Imam Abu Hasan al-Asy’ari lahir pada tahun 260 H/873 M dan wafat pada tahun 324 H/935 M, sedangkan Imam Abu Mansur al-Maturidi diperkirakan lahir antara tahun 233-247 H dan wafat pada tahun 333 H/944 M. Dari rentang waktu hidup keduanya, jelas bahwa mereka lahir setelah era empat imam mazhab terkemuka. Sebelum mereka, terdapat banyak tokoh besar yang menjadi representasi Ahlussunnah wal Jama’ah, seperti Imam al-Auza’i, Sufyan ats-Tsauri, dan Imam Bukhari.
Ketika Imam Abu Hasan al-Asy’ari di Baghdad dan Imam Abu Mansur al-Maturidi di Transoksania muncul dengan argumen teologis yang kuat, banyak ulama dari berbagai golongan kemudian menisbatkan diri kepada mereka sebagai bentuk dukungan. Inilah yang menyebabkan nama Asy’ariyah dan Maturidiyah menjadi dikenal. Namun, ini tidak berarti bahwa mereka menciptakan mazhab baru, melainkan mereka menguatkan ajaran yang sudah ada sebelumnya.
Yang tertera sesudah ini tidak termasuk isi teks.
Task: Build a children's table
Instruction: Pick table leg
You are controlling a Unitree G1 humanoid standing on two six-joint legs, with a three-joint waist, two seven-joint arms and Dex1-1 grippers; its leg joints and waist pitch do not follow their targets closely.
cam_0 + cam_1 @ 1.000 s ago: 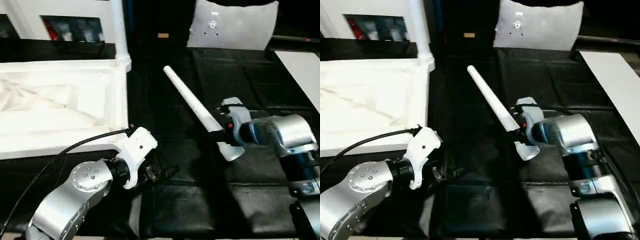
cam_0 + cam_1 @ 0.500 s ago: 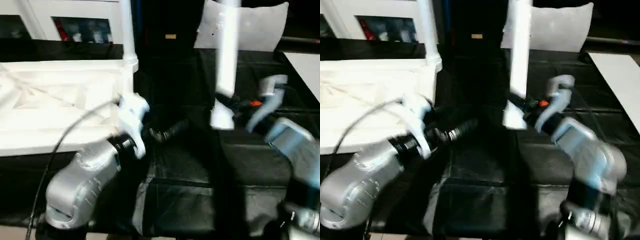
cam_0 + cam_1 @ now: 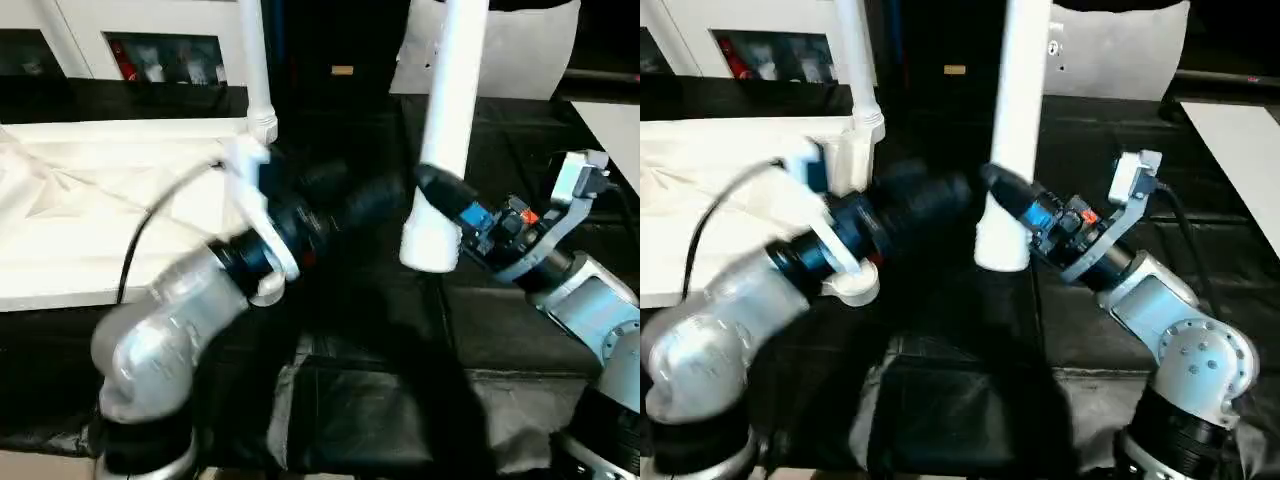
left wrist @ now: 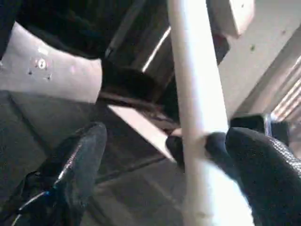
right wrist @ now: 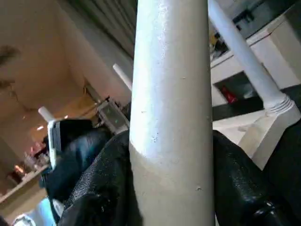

Imam Tajuddin as-Subky menjelaskan bahwa Abu Hasan al-Asy’ari tidak menciptakan pendapat baru, melainkan memperkuat mazhab salaf dan membela keyakinan para sahabat Nabi Muhammad (SAW). Hal ini menunjukkan bahwa penisbatan diri kepada beliau adalah pengakuan terhadap jalan salaf yang diikuti olehnya.
Imam al-Hafidz Ibnu Asakir juga menegaskan bahwa orang-orang yang belajar tentang Ushuluddin dari berbagai mazhab sering kali disandarkan kepada al-Asy’ari karena karya-karyanya yang banyak dan dibaca oleh banyak orang. Ia bukanlah orang pertama yang berbicara tentang Ahlussunnah, melainkan mengikuti jejak para ulama sebelumnya untuk memperkuat mazhab yang sudah ada.
Demikian pula, Imam al-Hafidz al-Baihaqy menegaskan bahwa Abu Hasan al-Asy’ari tidak membawa hal baru dalam agama, melainkan membela pendapat-pendapat para sahabat dan tabi’in serta menambah penjelasan yang memperkuat argumen mereka.
Dengan demikian, mazhab Asy’ariyah dan Maturidiyah sebenarnya merupakan metodologi teologis yang dibentuk oleh kedua imam tersebut. Secara ajaran, tidak ada yang baru dari mereka, karena keduanya hanya membela ajaran ulama salaf yang sudah ada sebelumnya. Semoga penjelasan ini bermanfaat untuk memperdalam pemahaman tentang ilmu tauhid.